Using the Select Tool to create a rough rectangle that highlights the geographic areas most likely to have Lake Superior Agates
Now that the units of interest are selected, right-click on the 'Surficial_materials' layer and select Save As. In the context menu, select ESRI Shapefile as the file type, give the file a name, and make sure to check Save only selected features. The resultant file, colored randomly by
UNIT_NAME, should look something like this:
Once the data set is whittled down spatially, it becomes much easier to work with. We can begin to consider the individual units and determine how likely each is to contain agates. To see what units remain in our geographic selection, simply expand the layer in the Layers Panel. This acts as a makeshift legend for the map and lists the different classifications of the units being differentiated.
Most units are differentiated in multiple ways - first by deposit type, then by sediment size and deposit thickness. The thickness is not critical in terms of finding agates, but the sediment size is quite useful. In general, silts (Eolian deposits) and the fine sands of proglacial outwash are unlikely to contain gravel-sized agates. Likewise, soil derived from bedrock (residual materials, colluvium) will only contain agates if the local bedrock contains them. Clay-rich deposits like lacustrine, organic muck, and many glacial tills are not the most ideal place to find gravel, but the high energy environment of a glacier can move sediment of all sizes.

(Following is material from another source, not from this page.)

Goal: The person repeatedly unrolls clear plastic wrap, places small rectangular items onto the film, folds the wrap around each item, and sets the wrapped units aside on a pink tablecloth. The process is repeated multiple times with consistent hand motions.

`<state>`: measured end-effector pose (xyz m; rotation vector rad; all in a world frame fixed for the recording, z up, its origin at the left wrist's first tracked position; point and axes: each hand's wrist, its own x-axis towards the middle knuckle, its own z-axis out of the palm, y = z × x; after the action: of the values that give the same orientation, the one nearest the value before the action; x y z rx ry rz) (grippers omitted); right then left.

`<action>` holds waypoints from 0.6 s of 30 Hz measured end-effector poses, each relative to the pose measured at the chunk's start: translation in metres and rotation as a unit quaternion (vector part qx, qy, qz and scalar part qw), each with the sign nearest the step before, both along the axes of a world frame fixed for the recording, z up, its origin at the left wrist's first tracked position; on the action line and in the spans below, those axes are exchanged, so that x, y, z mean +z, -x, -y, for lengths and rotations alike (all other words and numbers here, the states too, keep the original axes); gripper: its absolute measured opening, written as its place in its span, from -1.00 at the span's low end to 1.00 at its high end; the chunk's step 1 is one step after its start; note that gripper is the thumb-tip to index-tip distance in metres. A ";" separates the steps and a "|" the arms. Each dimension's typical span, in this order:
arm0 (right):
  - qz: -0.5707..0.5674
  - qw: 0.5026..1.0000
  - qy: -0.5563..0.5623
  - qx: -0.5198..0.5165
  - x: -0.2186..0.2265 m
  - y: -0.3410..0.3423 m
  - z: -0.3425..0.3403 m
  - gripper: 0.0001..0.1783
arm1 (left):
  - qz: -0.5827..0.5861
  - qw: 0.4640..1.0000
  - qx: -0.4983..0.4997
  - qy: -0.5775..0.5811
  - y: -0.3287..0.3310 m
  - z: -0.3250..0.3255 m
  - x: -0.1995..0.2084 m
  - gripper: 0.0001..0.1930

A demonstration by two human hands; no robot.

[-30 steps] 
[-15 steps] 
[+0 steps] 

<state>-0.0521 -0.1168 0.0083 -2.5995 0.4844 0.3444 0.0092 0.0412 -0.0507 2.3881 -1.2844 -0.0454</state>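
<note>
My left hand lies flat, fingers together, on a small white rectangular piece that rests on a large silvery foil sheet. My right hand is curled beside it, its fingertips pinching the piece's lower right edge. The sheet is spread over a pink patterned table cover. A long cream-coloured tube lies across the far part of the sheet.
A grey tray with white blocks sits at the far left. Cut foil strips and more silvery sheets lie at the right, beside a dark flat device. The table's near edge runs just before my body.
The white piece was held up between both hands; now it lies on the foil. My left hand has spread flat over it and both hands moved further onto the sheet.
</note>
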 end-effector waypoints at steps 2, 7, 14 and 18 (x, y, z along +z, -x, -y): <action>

The best place to look for gravels is in coarse-grained sediment such as alluvial deposits, glaciofluvial outwash, and certain tills that are near the source bedrock. By simply turning off the undesirable units in the Layer Panel, we can start to generate a refined agate map.
A final step in optimizing this data is to apply a meaningful color scheme to the polygons. I opted to manually color the remaining units based on the grain size of the deposits and energy of the depositional environments, but a color ramp could also be created or applied as an alternate solution.
Areas with the coarsest sediment and therefore highest probability of finding gravels are highlighted in reds and oranges, while the cooler colors are less ideal. Keep in mind that we have already eliminated the least probable units from the data set, so even cooler colored units have a good chance of containing agates.
The above figure is my best attempt at creating a Lake Superior Agate hunting map using the 1:5,000,000 data. As discussed in the first article in this series, the glacial history that exposed Lake Superior Agates is complex. Unfortunately, this data has no indication of the glacial lobe associated with deposits beyond glacial stages, so we must rely on a spatial estimate. The last article established that the most probable locations to find Lake Superior Agates are in Superior Lobe deposits, which tend to be found in near the Lake Superior basin in Eastern Minnesota, Northern Michigan, and Wisconsin.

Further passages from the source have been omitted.